00:33:15.560I can support some of those policies, but only if it's in conjunction with the policies that you need to provide Border Patrol to actually do their job.
00:33:24.600Because otherwise what you're paying for is more processing.
00:33:50.920And look, it's one of those things where right now people don't understand we're using a power of parole to release people into the United States,
00:33:58.840which literally says in the statute, case-by-case basis for special circumstances, something to those words.
00:34:06.360And this administration is just using parole to bring in blocks of people directly contrary to law.
00:34:12.080And then we're releasing people at the border directly contrary to law.
00:34:16.180Our bill is designed to try to force us to actually adhere to the law.
00:34:23.800Yeah, it takes three options down to two.

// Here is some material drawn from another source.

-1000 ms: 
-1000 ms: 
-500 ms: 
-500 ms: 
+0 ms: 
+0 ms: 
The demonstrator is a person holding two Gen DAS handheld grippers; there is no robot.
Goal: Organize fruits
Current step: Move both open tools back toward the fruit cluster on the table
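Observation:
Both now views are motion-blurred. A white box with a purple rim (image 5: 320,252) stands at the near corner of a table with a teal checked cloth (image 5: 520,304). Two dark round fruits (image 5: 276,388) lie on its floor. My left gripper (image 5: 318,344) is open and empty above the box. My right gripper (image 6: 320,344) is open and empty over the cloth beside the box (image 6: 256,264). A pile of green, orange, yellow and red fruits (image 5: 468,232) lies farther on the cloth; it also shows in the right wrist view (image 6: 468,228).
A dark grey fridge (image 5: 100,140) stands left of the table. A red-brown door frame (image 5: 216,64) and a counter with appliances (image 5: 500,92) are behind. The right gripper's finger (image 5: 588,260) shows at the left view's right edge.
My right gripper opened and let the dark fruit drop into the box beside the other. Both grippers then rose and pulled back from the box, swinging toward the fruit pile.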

00:34:26.160So one of the other arguments Republican colleagues make is we have to take whatever the, you know, border hawk, Chip Roy theory of the case is,
00:34:34.320and we have to lash that to some feature of amnesty.
00:34:37.800Maybe DACA, maybe some work permit pathway to citizenship for people that have been doing that for a while.
00:34:47.380What is your assessment of how much amnesty can be traded for how much border security?
00:34:52.680So remember, and I just think it's important for your listeners to remember, and you were here and I wasn't.
00:34:57.420I was campaigning for my first time to come into office.
00:35:00.960In the summer of 2018, they had the famous debate over the Goodlatte bill in July.
00:35:05.660Most Americans wouldn't know it that way, but we just had a fight over border security and immigration.
00:35:10.300Little known to most people is that almost every Republican, including Freedom Caucus members and conservatives, voted for an amnesty.
00:35:18.080They actually voted for it, 800,000 for DACA recipients, the kids, almost a million, as part of a package to try to improve our immigration system,
00:35:27.440end chain migration, end the diversity visas, fix it so it's skilled labor, and have an actual border security solution,
00:35:33.420which would have prevented a lot of what we're seeing now.
00:35:35.500But it fell short because the Republican leadership at the time, fully in the hip pocket of the Chamber of Commerce, wanted something a lot softer.
00:35:42.720And so the idea that we get attacked often and saying, you guys are just closed-minded, you'll never compromise, not true.
00:35:49.380We literally compromised that summer for an amnesty for a million people.
00:35:54.760Look, this time, we are not going to start with amnesty.
00:35:59.400So DACA is a poison pill to any border security bill.
00:36:02.520We should not go down that road until we secure the border of the United States.
00:36:06.060Ronald Reagan in 1986, he says, one of his biggest mistakes, which was cutting a deal for a future promise of security for an amnesty then.
00:36:13.980We are not going to go down that road.